# Quadriceps tendon pain, advice please!



## torrefaction

Hello all... 
I have pain in my left quad tendon, just above the knee. At first I wasn't sure if it was muscular, now I'm sure it's the tendon. No mystery as to the cause, I got it from a combo of weights and riding tons all at once in the cold at our training camp. It went away for 2 weeks, then flared up for the second time after a long COLD ride yesterday. Never had this before, it's a new, novel pain. My question is, what is the best way to manage this problem, and for others who have dealt with this, how long is expected recovery. Any advice would be great.
Thanks!:thumbsup:


----------



## [email protected]

Sounds like you may have strained your quad tendon, for sure. It's common to have strains at the upper junction where the tendon joins the muscle. Certainly the information you have provided sound consistent with this injury. Of course, without seeing you in person I cannot give an exact diagnosis or treatment advice. There could be underlying factors that need to be addressed, also, which would need to be evaluated. Flexibility, muscle balance, bike fit, training errors, bike fit, technique, etc. For now, your best option is to rest, perhaps OTC NSAIDs if you're interested, ice, gentle stretch, gentle massage, for the next week. Then reevaluate and increase work-outs as needed. If it is best to see a local health care professional to physically see your condition. Even better if you can find a cycling specialist. Good luck and hopefully you'll be riding painfree soon!

Russell Cree, DPT
www.herriottsportsperformance.com


----------



## SwimBike

incase you didnt know... OTC NSAIDS = over the counter painkillers (anti inflamatory) like motrin


----------



## [email protected]

Yes, of course, sorry about that. Not to be confused with the other OTC - Olympic Training Center.


----------



## SwimBike

It could also mean Other Then Collision (car inssurance stuff) or the Office des Transports du Canada (Canadian Govt Agency).

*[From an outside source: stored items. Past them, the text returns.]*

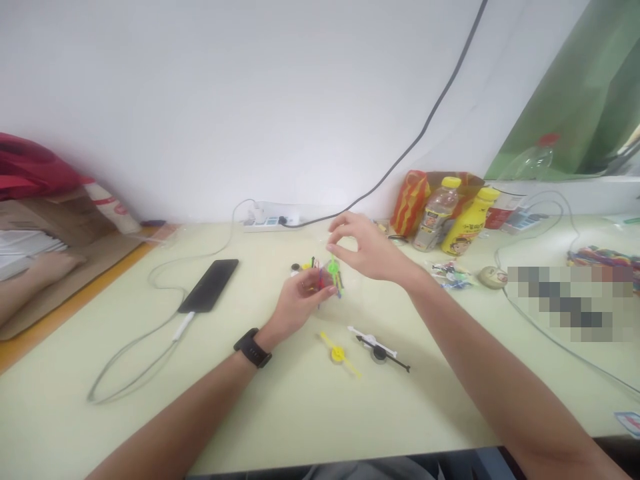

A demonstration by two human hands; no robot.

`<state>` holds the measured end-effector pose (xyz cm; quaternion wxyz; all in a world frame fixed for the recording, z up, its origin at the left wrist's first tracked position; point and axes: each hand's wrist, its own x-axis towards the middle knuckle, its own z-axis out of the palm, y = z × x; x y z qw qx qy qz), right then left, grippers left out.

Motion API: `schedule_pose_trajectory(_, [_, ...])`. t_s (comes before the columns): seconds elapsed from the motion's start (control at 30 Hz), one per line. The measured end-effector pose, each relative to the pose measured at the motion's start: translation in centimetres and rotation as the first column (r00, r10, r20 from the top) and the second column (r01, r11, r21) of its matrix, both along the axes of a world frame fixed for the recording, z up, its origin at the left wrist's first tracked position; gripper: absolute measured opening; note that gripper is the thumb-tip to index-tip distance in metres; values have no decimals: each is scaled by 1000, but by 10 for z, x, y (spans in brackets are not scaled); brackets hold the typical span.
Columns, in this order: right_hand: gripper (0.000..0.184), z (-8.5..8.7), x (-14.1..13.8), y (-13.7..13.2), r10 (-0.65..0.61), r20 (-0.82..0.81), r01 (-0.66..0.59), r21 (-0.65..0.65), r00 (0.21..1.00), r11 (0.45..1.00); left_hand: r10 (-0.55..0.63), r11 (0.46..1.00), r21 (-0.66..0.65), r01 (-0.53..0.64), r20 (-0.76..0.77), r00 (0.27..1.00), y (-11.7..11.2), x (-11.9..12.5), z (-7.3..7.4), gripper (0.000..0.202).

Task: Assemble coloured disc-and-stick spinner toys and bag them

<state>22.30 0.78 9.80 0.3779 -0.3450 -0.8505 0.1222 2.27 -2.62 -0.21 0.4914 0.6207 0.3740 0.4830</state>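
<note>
My left hand [295,300], with a black watch [253,348] on its wrist, is closed around what looks like a clear plastic bag with small coloured pieces in and behind it. Just above, my right hand [367,250] pinches the upper tip of a green arrow spinner [334,269] between thumb and forefinger; its lower end overlaps the bag. Nearer to me on the table lie a yellow arrow spinner [338,354], a white arrow spinner [371,341] and a black arrow spinner [380,353]. The white and black ones lie against each other.
A phone [209,285] with a white charging cable lies left. Against the wall is a power strip [270,222]. A clear bottle [437,217] and a yellow bottle [470,223] stand back right, near small wrapped pieces [451,274]. Another person's hand [53,267] rests far left.
</note>
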Motion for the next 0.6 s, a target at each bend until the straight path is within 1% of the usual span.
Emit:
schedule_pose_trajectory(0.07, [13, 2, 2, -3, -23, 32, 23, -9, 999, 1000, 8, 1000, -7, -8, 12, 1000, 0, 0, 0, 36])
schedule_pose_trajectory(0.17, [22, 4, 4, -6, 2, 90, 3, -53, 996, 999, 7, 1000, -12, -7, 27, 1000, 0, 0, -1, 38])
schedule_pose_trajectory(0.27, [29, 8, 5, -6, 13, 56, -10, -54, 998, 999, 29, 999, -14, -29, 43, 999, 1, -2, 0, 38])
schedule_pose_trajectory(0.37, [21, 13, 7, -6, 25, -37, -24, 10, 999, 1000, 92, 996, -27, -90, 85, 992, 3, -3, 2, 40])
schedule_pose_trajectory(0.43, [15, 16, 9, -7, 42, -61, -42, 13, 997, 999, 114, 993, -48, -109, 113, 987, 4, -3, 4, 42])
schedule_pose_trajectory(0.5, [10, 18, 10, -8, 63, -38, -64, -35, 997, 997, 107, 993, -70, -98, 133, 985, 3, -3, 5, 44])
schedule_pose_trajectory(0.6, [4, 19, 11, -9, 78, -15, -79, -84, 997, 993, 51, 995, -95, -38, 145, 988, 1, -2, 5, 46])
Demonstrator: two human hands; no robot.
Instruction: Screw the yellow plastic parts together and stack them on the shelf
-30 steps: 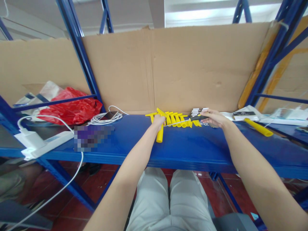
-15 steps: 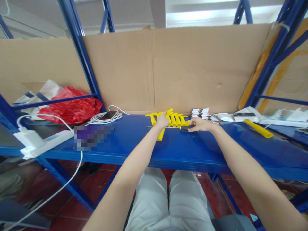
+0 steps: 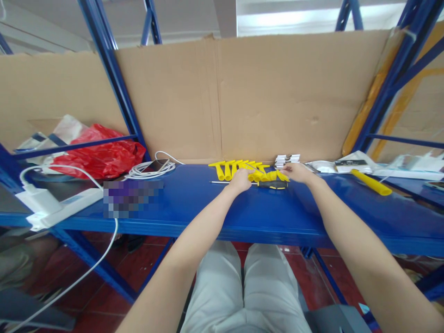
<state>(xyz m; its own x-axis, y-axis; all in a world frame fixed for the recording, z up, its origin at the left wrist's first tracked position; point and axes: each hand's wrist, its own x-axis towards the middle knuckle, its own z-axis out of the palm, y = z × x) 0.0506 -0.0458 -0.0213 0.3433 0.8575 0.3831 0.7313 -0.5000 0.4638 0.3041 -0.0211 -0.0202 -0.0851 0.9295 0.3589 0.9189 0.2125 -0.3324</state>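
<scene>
A row of several yellow T-shaped plastic pieces lies at the back of the blue shelf. A screwdriver with a black and yellow handle lies in front of the row, its thin shaft pointing left. My left hand rests over the shaft, and its fingers lie stretched onto the middle of the yellow row. My right hand is just behind the screwdriver handle. Its fingertips touch the yellow piece at the right end of the row. Neither hand grips anything.
A stack of small white cards sits behind my right hand. A long yellow tube and papers lie to the right. A coiled white cable with a phone, a red bag and a white power strip are at the left. A cardboard wall backs the shelf.
My left hand laid the yellow piece it held into the row. My right hand set the screwdriver down on the shelf and moved to the row's right end.
</scene>
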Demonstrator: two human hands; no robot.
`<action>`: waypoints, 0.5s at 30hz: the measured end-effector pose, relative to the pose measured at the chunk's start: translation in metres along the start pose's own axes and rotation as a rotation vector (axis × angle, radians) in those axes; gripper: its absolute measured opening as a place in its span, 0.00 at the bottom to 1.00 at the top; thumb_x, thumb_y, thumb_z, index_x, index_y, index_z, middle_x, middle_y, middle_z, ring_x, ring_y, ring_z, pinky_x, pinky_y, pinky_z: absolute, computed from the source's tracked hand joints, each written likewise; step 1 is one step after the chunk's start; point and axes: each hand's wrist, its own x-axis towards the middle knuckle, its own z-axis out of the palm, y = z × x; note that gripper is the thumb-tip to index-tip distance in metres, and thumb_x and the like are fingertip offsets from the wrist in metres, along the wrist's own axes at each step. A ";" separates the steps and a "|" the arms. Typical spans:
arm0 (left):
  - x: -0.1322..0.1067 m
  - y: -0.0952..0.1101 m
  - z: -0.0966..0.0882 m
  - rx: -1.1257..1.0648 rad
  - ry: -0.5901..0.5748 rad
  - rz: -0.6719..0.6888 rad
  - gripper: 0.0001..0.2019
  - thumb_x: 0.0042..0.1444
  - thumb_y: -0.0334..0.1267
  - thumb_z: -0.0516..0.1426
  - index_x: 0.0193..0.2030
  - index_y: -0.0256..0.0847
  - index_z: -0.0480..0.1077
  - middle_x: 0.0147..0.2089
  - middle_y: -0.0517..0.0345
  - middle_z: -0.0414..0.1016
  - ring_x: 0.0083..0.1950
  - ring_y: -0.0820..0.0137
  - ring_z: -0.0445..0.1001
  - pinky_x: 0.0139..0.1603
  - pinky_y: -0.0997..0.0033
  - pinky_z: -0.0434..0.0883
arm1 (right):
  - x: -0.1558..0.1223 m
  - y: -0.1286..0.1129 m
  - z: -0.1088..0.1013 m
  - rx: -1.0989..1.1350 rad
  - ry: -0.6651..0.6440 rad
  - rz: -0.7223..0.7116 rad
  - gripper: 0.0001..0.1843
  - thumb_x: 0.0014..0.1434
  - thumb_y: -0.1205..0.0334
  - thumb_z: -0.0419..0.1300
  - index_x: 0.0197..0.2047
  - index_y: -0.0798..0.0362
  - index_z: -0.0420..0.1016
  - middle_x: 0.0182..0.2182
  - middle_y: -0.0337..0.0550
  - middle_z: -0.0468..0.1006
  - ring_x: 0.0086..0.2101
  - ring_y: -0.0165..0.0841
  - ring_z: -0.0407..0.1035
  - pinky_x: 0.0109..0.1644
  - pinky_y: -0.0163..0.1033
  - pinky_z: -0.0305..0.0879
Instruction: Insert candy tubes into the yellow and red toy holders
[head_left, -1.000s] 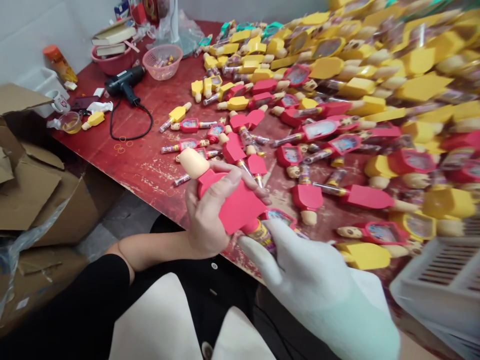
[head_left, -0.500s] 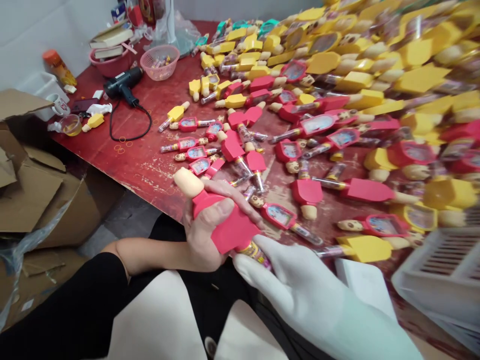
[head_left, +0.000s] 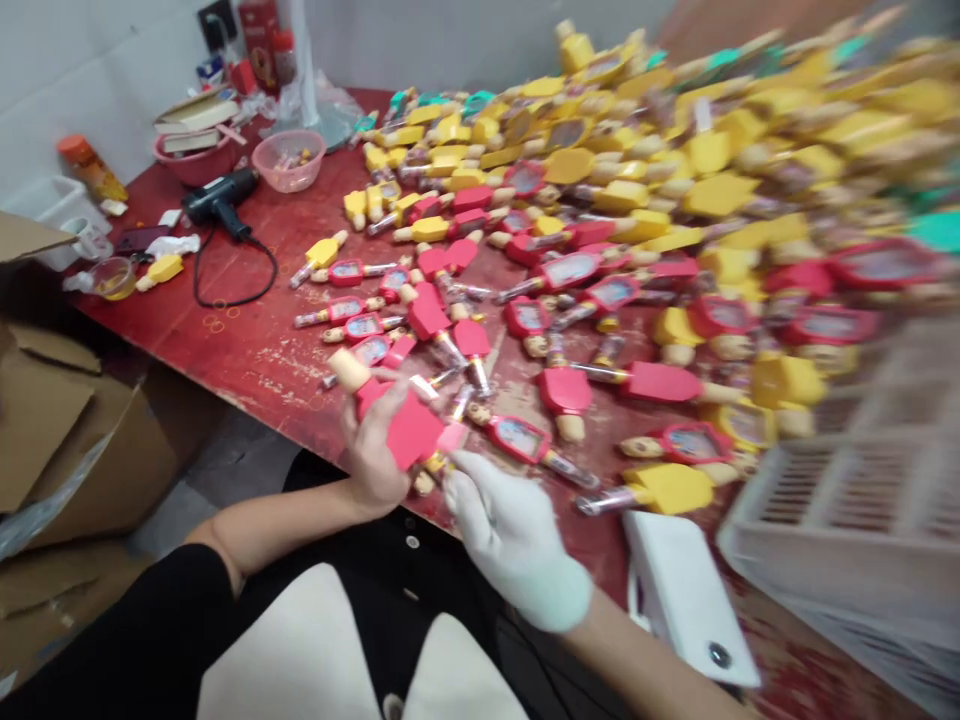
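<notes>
My left hand (head_left: 369, 455), bare, is closed around a red paddle-shaped candy toy (head_left: 411, 428) with a beige knob at its upper left end. The toy's flat red back faces up. At its lower right end is a small yellow collar (head_left: 435, 463). My right hand (head_left: 506, 525), in a white glove, is closed with its fingertips at this collar; most of what lies inside the fingers is hidden. Just beyond the hands, similar red toys (head_left: 517, 437) with picture windows and clear candy tubes lie on the red table (head_left: 292, 375).
A big heap of yellow toys (head_left: 720, 195) covers the back right. A white crate (head_left: 847, 530) and a white boxy device (head_left: 690, 600) stand at right. Back left are a heat gun (head_left: 221, 200), a pink basket (head_left: 289, 170) and rubber bands (head_left: 217, 318). Cardboard boxes (head_left: 112, 440) stand left.
The held toy and both hands appear a little further left and out over the table edge. My right fingers now cover the candy tube that showed earlier. The whole view has shifted.
</notes>
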 end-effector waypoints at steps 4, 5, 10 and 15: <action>0.017 -0.004 -0.003 0.100 -0.058 -0.037 0.14 0.52 0.46 0.63 0.35 0.40 0.66 0.28 0.61 0.72 0.27 0.72 0.73 0.30 0.73 0.71 | 0.007 0.010 0.012 0.354 -0.203 0.162 0.27 0.71 0.42 0.41 0.30 0.51 0.63 0.20 0.35 0.68 0.20 0.27 0.60 0.27 0.33 0.59; 0.035 -0.004 -0.004 0.166 -0.093 -0.098 0.14 0.52 0.46 0.64 0.36 0.40 0.67 0.28 0.60 0.72 0.27 0.72 0.72 0.29 0.74 0.70 | 0.012 0.018 0.010 0.372 -0.244 0.200 0.26 0.71 0.41 0.43 0.33 0.52 0.66 0.23 0.37 0.72 0.21 0.28 0.63 0.28 0.34 0.61; 0.162 0.005 -0.008 0.670 -0.160 -0.161 0.18 0.55 0.46 0.63 0.49 0.40 0.69 0.45 0.51 0.76 0.43 0.64 0.77 0.46 0.62 0.77 | 0.057 0.097 -0.058 -0.130 0.076 0.384 0.17 0.65 0.52 0.53 0.48 0.53 0.75 0.43 0.48 0.82 0.42 0.36 0.75 0.48 0.39 0.68; 0.220 -0.011 -0.006 0.936 -0.152 0.446 0.23 0.58 0.41 0.62 0.59 0.45 0.64 0.66 0.48 0.66 0.70 0.58 0.63 0.73 0.53 0.60 | 0.137 0.186 -0.147 -0.687 0.221 0.744 0.19 0.65 0.56 0.51 0.47 0.58 0.77 0.44 0.61 0.81 0.43 0.45 0.75 0.42 0.43 0.64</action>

Sorry...on the road for work and have waaay to much time on my hands


----------



## The Moontrane

I had quad tendonitis on and off for several years. It wasn’t until I stopped squatting that I put it away for good. I do get some sensitivity in the area above the kneecap from time to time, but it’s not something that lingers for more than a day.
You can be a slave to either cycling or powerlifting, but to pursue both is folly, IMO.


----------



## torrefaction

*Weights...*

I'm no powerlifter, but I have been doing weights this year for the first time, and am pushing 3 times what I started at 6 weeks ago on the leg press and leg extension, both of which are quad-intensive. My theory is that my leg strength currently trumps my tendon elasticity. Or my legs are tight from weights, which I've been doing twice a week since the start. I've never been much for stretching, I think that has been my undoing. I want to make sure I don't encourage a chronic syndrome, my first race is in 3 weeks!


----------



## torrefaction

The Moontrane said:


> You can be a slave to either cycling or powerlifting, but to pursue both is folly, IMO.


I am a slave to the former!


----------



## uzziefly

Ice for 10min. off for 30. Ice for 30. (repeat till you ice 3 times) then, do 3 cycles per day.

See a doc. Rest that area. See a physio of possible. If it's the outer tendon of the quads, it's due to your leg presses and squats and all those exercises that push off with your legs. Riding should not be a problem as long as you monitor the intensity and watch for a sharp pain and discomfort. 

I hurt mine on the right leg some couple of months ago or so but it wasn't bothering me too much and I could still continue with my track training and weights actually. Just that it bothers me at times but not till the extent that i could not do my deadlifts and such. 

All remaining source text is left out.